For the records below, give the number of lines that include the string "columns". Nothing else belongs in the answer.
Content starts
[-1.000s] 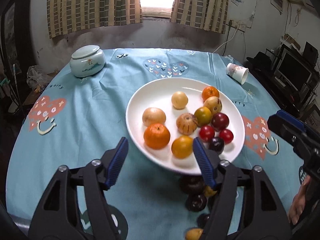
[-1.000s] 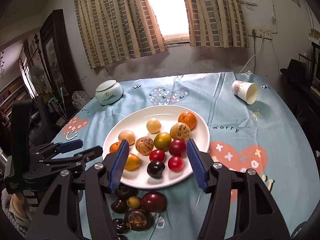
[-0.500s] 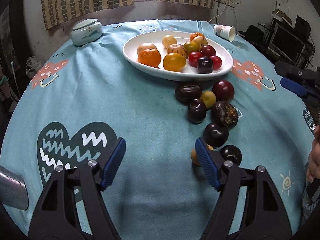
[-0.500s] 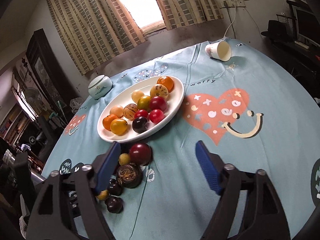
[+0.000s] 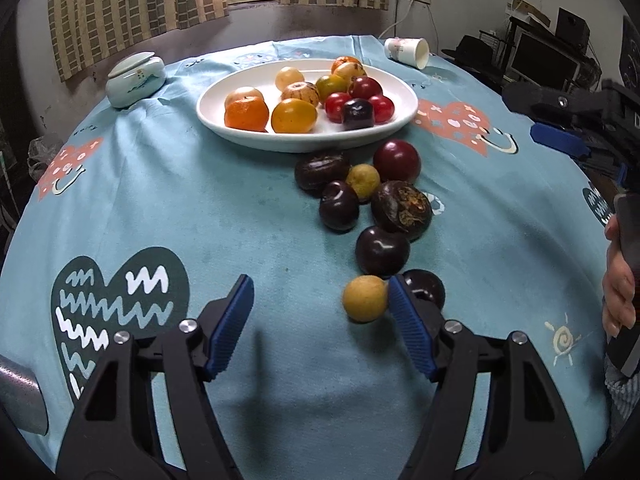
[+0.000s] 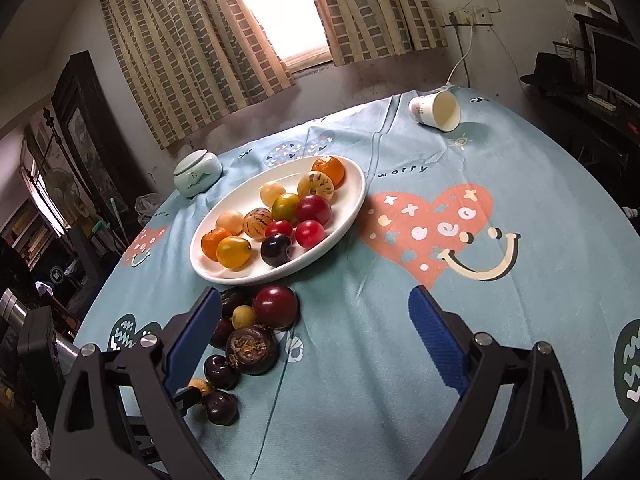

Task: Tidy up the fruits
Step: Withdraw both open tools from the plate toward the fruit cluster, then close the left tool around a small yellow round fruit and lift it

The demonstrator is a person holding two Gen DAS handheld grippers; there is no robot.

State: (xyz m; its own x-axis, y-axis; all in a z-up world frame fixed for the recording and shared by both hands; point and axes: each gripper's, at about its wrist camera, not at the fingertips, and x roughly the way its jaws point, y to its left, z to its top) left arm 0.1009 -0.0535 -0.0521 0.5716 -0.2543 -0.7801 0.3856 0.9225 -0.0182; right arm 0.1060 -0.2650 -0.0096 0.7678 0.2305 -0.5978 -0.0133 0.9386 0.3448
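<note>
A white plate (image 5: 256,140) (image 6: 352,208) holds several fruits: oranges, yellow and red ones, one dark plum. Loose fruits lie on the blue tablecloth in front of it: a red plum (image 5: 397,159) (image 6: 275,306), dark plums (image 5: 382,251), a brown rough fruit (image 5: 401,205) (image 6: 251,350) and small yellow fruits (image 5: 365,298). My left gripper (image 5: 320,320) is open and empty, its right finger beside the nearest yellow fruit. My right gripper (image 6: 314,336) is open and empty above the cloth, right of the loose fruits.
A lidded ceramic jar (image 5: 135,79) (image 6: 197,173) stands at the back left. A paper cup (image 5: 407,52) (image 6: 436,112) lies on its side at the back right. A dark desk with monitors (image 5: 548,60) is beyond the table's right edge.
Both grippers pulled back from above the plate toward the table's near side. The left gripper then came closer to the nearest yellow fruit. Both stayed open.
</note>
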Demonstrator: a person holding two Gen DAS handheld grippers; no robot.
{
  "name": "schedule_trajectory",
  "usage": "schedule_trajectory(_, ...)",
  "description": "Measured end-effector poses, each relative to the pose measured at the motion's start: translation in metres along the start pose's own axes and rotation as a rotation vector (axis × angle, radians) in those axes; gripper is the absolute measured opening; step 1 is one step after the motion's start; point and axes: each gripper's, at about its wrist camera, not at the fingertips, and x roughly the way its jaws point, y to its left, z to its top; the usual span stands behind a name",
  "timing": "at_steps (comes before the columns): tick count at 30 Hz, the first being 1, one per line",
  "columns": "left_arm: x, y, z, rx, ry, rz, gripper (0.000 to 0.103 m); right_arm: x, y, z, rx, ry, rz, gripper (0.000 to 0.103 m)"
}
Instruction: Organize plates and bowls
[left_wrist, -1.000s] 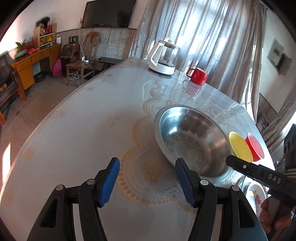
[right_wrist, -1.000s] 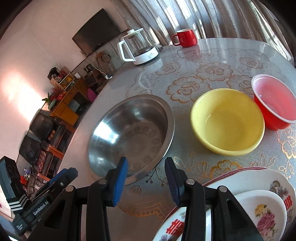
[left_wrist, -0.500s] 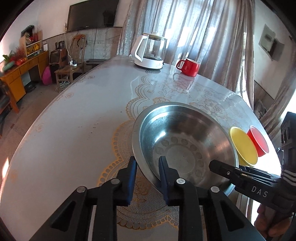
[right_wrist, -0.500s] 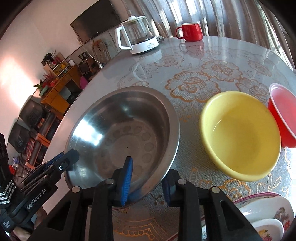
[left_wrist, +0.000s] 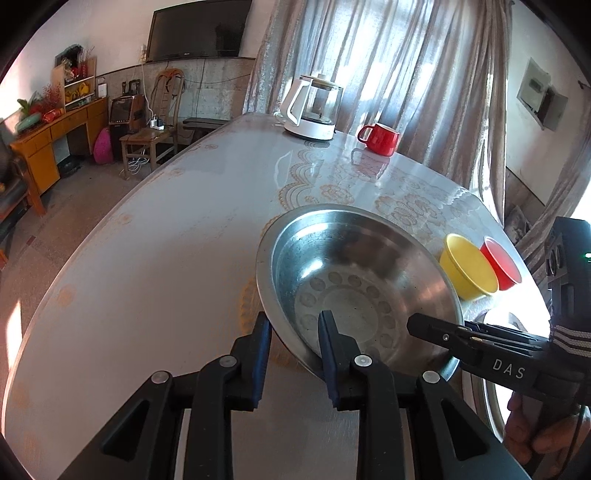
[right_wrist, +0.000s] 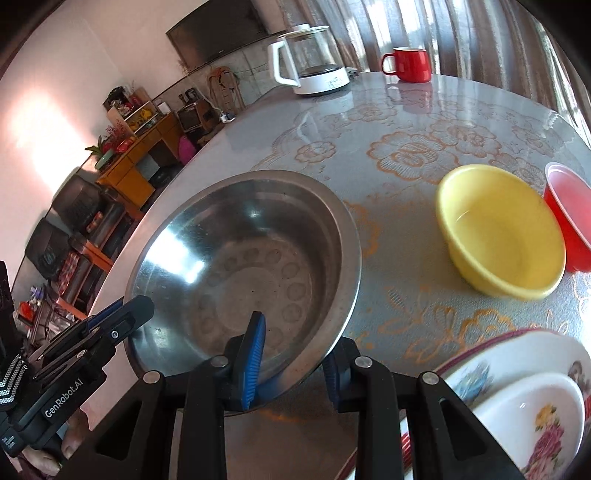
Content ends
[OUTPUT]
2